The bonobos in us – 06/25/2022 – Reinaldo Jose Lopez
3 min readFrom time to time, I start thinking about the absolute miracle of meeting complete strangers all the time on the street and not stepping out on men’s arm or getting hit on their hands. Yes, I know the phrase sounds completely illogical, but the truth is that this wonderful invention of human society known as “tolerance of strangers” is by no means inevitable. doubt? ask the chimpanzee.
Our closest living relatives, members of a species pan cavesThey have no idea what it will be like to exchange pleasantries with some chimpanzee they have just met. In the wild, all interactions between members of one group of these great apes with members of the other chimpanzee community ends in escape or confrontation.
The only exception – which is still a relative one – involves the transfer of females who have just reached reproductive age from one group to another. Like many human cultures, chimpanzees are considered paternal, which means that males remain in the same pack for life, while females leave their family (not to marry, as they are not monogamous, but to mate with several males). This does not mean that females cannot be beaten alone, sometimes to death, when members of another group run into them in the woods. All this means that in terms of social interaction, chimpanzees spend their lives confined to a network of, at most, about a hundred individuals.
Even smaller human societies, the so-called nomadic hunters, deal with this problem in a more complex way. While global harmony is far from under control between groups with this social organization, the relatively peaceful exchange of news, raw materials, technologies, and sexual partners extends across much wider networks, with thousands of individuals. Kinship and friendships transcend domains (as basic social units are called, roughly the same size as chimpanzee groups).
Which means we have a little dilemma: Given this gap, how did humans become more tolerant of strangers? with the word bonobos (Pan Baniscus), our other first cousins.
These great apes are known for their mixed and seemingly idyllic sexual lives, but there has also been evidence that most interactions between the different groups of species are peaceful.

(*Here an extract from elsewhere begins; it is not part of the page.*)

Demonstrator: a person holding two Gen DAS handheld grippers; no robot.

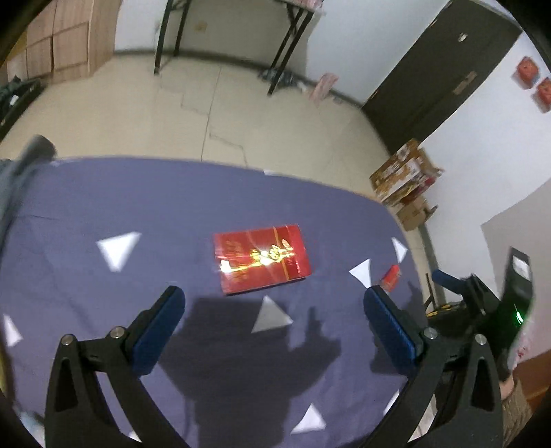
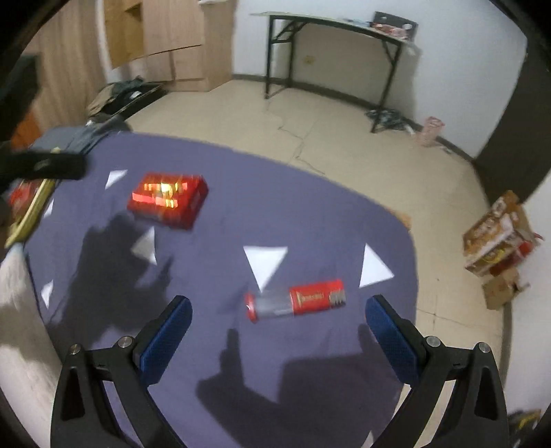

However, doubts remain about what exactly was happening in these cases. One possibility is that the seemingly seamless encounters between the different groups were actually just interactions between subgroups of one large community.
A study recently appeared in the US trade journal PNAS seems to have solved the mystery, in favor of the idea that bonobos are, in fact, excellent political animals. Three researchers led by Harvard University primatologist Liran Samoni used sophisticated statistical methods to dissect the links among bonobos living in Kokoloburi, Democratic Republic of the Congo.
Conclusion: groups are real social units, which have their own identity and preferential interaction among their members – however, they do not enter into battle when other groups encounter, in fact, quite the opposite.
Therefore, perhaps our ability to relate to people completely different from us is as old a component of our lineage as chimpanzee xenophobia. We are complex primates – which, if it gives us a lot of work, is also reason to have some hope.